May 3rd.—I bade good-by to Mr. Green, who with several of his friends came down to see me off, at the terminus or “depôt” of the Central Railway, on my way to Montgomery—and looked my last on Savannah, its squares and leafy streets, its churches, and institutes with a feeling of regret that I could not see more of them, and that I was forced to be content with the outer aspect of the public buildings. I had been serenaded and invited out in all directions, asked to visit plantations and big trees, to make excursions to famous or beautiful spots, and specially warned not to leave the State without visiting the mountain district in the northern and western portion; but the march of events called me to Montgomery.

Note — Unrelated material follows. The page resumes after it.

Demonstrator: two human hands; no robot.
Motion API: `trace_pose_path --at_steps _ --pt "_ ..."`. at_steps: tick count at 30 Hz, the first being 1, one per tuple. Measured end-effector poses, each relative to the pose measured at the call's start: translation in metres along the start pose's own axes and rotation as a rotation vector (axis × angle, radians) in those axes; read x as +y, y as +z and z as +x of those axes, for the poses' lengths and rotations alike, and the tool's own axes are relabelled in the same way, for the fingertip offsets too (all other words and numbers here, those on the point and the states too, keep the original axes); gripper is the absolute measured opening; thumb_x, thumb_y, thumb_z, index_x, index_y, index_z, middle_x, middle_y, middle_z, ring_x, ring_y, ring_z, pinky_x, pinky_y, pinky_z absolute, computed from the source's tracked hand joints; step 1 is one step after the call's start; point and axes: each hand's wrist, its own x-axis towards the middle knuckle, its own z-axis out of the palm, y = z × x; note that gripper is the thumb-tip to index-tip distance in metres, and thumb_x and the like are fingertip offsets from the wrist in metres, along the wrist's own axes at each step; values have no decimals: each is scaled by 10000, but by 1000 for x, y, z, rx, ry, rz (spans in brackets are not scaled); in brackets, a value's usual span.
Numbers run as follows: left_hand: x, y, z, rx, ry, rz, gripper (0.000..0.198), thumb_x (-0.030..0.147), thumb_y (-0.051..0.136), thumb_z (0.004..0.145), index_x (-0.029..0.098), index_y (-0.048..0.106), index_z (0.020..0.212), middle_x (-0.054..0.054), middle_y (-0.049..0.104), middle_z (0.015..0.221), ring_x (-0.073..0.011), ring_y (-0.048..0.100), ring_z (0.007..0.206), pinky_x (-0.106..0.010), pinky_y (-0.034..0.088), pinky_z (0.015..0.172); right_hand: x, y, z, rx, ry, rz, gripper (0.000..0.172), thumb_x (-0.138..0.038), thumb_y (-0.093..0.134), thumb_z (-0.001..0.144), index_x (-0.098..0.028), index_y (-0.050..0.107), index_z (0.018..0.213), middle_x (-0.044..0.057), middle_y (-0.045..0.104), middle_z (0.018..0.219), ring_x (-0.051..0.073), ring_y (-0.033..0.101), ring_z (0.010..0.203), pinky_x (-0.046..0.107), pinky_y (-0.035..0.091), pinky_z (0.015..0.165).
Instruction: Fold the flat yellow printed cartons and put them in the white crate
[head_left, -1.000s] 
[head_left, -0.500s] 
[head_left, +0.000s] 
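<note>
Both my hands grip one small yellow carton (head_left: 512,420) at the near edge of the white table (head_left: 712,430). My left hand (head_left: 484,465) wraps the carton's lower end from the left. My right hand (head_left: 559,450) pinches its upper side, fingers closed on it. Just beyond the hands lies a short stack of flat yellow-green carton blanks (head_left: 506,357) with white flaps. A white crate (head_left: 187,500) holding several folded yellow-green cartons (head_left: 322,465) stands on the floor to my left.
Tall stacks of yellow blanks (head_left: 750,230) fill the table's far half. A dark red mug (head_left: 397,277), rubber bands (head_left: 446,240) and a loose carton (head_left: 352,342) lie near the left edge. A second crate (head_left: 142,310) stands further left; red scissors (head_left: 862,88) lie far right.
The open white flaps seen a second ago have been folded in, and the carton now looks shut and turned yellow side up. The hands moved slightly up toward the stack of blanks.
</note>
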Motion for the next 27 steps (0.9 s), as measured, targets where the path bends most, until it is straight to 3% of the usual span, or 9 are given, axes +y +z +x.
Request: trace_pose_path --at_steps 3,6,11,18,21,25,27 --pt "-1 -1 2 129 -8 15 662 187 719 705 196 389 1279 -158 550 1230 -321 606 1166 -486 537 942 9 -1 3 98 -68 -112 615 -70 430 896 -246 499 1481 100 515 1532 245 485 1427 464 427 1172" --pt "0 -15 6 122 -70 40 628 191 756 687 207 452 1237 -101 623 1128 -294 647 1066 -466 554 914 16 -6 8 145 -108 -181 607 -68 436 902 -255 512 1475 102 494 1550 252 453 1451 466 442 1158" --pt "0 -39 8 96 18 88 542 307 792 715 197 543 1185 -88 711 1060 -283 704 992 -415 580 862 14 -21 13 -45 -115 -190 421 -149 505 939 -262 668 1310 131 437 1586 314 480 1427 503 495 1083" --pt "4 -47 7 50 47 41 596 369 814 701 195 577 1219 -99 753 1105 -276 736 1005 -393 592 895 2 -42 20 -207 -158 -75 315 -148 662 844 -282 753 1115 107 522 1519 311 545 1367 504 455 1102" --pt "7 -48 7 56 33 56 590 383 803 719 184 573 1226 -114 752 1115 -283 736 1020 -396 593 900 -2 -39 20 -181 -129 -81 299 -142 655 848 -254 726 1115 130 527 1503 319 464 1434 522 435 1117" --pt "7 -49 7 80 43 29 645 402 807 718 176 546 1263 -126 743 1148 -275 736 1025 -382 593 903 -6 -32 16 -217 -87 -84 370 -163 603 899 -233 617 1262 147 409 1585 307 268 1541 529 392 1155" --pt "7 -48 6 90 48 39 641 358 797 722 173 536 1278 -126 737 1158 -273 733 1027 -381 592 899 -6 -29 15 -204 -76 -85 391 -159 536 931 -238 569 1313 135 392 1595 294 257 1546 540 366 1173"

From Savannah to Macon, 191 miles, the road passes through level country only partially cleared. That is, there are patches of forest still intruding on the green fields, where the jagged black teeth of the destroyed trees rise from above the maize and cotton. There were but few negroes visible at work, nor did the land appear rich, but I was told the rail was laid along the most barren part of the country. The Indians had roamed in these woods little more than twenty years ago—now the wooden huts of the planters’ slaves and the larger edifice with its verandah and timber colonnade stood in the place of their wigwam.

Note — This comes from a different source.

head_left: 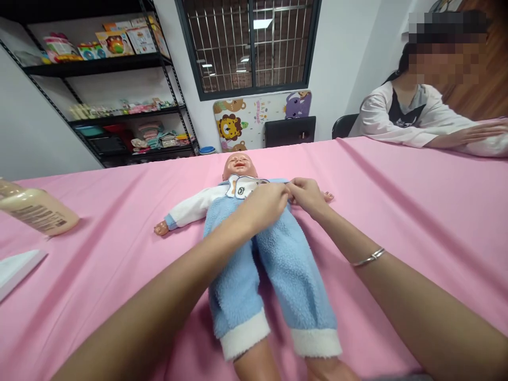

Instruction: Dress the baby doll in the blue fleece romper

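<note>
A baby doll (239, 166) lies on its back, its head at the far side and its feet towards me. It wears fluffy blue overalls (289, 264) with white cuffs, a white sleeve (192, 208) on the arm to the left, and a patterned bib front. My left hand (266, 205) reaches across the chest, fingers pinched on the overalls' upper edge. Close beside it, my right hand (308, 197) pinches the same edge near the doll's other arm. My fingers hide the exact bit of cloth gripped. That arm's small hand (328, 197) shows just beyond.
A pink cloth (400, 222) covers the table. At the left are a lotion bottle (39, 211) and a white flat object (19, 270). Across the table at the right sits a person (397, 114), arms on the table. Behind stand a black chair (290, 132) and loaded shelves (95, 64).
</note>
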Available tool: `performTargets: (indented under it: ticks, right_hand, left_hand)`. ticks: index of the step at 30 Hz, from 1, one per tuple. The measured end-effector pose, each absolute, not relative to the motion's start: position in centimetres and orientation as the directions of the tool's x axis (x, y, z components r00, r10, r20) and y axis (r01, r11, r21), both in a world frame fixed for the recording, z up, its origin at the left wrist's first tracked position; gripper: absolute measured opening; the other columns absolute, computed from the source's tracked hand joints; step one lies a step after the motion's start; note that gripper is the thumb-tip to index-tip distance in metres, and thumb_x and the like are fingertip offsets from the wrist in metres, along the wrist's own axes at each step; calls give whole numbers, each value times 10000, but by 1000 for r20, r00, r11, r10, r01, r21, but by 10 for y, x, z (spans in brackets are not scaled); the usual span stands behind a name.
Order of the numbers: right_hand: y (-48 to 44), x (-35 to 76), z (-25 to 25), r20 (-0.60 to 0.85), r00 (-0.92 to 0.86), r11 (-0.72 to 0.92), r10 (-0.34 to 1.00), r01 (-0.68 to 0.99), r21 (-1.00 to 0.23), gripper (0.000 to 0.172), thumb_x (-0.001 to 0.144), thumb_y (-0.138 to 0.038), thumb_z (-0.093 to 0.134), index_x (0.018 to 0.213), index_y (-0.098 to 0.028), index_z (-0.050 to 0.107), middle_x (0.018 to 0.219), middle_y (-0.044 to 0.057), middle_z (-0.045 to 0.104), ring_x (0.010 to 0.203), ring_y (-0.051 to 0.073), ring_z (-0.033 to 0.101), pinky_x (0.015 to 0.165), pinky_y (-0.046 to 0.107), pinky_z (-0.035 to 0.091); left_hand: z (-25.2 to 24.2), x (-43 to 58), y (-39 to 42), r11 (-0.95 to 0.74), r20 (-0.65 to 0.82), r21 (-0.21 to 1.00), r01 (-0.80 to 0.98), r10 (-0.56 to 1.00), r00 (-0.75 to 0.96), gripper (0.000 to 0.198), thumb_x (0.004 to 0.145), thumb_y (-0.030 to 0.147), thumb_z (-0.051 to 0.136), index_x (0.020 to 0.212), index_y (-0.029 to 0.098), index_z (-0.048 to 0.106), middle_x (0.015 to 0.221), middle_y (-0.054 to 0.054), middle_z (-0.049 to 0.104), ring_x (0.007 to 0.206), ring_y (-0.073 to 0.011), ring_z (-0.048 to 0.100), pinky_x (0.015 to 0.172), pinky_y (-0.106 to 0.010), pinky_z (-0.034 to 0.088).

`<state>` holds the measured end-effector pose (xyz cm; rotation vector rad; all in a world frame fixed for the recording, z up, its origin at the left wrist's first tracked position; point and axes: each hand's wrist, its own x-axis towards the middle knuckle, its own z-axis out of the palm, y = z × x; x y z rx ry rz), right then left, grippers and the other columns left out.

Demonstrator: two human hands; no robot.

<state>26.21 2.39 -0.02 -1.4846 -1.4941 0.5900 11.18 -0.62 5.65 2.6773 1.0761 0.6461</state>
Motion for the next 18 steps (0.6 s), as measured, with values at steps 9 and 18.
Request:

Among the passengers to whom I was introduced was the Bishop of Georgia, the Rev. Mr. Elliott, a man of exceeding fine presence, of great stature, and handsome face, with a manner easy and graceful, but we got on the unfortunate subject of slavery, and I rather revolted at hearing a Christian prelate advocating the institution on scriptural grounds.

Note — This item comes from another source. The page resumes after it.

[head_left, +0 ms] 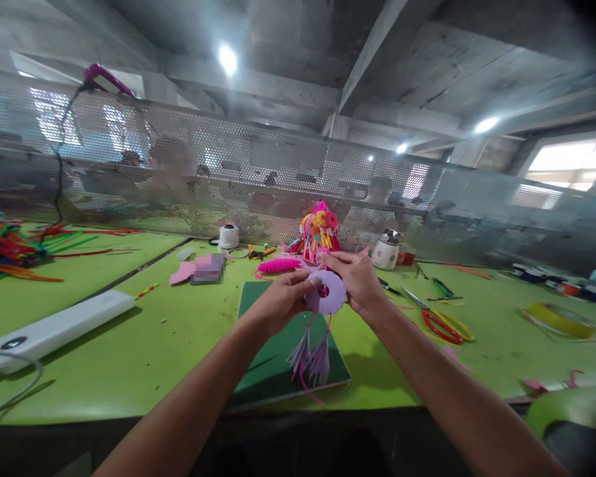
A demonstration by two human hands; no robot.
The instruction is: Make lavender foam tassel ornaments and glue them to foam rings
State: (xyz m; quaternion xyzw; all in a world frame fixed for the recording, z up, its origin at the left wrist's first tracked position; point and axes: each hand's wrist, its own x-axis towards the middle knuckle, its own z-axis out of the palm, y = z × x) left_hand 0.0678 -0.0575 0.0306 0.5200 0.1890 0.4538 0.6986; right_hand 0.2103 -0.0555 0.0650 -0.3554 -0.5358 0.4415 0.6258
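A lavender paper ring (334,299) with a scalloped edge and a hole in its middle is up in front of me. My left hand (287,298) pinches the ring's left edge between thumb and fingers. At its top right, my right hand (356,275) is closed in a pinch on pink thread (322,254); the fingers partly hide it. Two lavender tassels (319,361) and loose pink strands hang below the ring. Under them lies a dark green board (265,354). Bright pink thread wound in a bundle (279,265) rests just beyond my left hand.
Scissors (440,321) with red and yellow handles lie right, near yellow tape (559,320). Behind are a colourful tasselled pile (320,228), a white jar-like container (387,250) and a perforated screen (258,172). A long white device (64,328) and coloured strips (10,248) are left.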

This affectation of Biblical sanction and ordinance as the basis of slavery was not new to me, though it is not much known at the other side of the Atlantic. I had read in a work on slavery, that it was permitted by both the Scriptures and the Constitution of the United States, and that it must, therefore, be doubly right. A nation that could approve of such interpretations of the Scriptures and at the same time read the “New York Herald,” seemed ripe for destruction as a corporate existence. The malum prohibitum was the only evil its crass senses could detect, and the malum per se was its good, if it only came covered with cotton or gold. The miserable sophists who expose themselves to the contempt of the world by their paltry thesicles on the divine origin and uses of slavery, are infinitely more contemptible than the wretched bigots who published themes long ago on the propriety of burning witches, or on the necessity for the offices of the Inquisition.

Whenever the Southern Confederacy shall achieve its independence—no matter what its resources, its allies, or its aims—it will have to stand face to face with civilized Europe on this question of slavery, and the strength which it derived from the ægis of the Constitution—“the league with the devil and covenant with Hell”—will be withered and gone.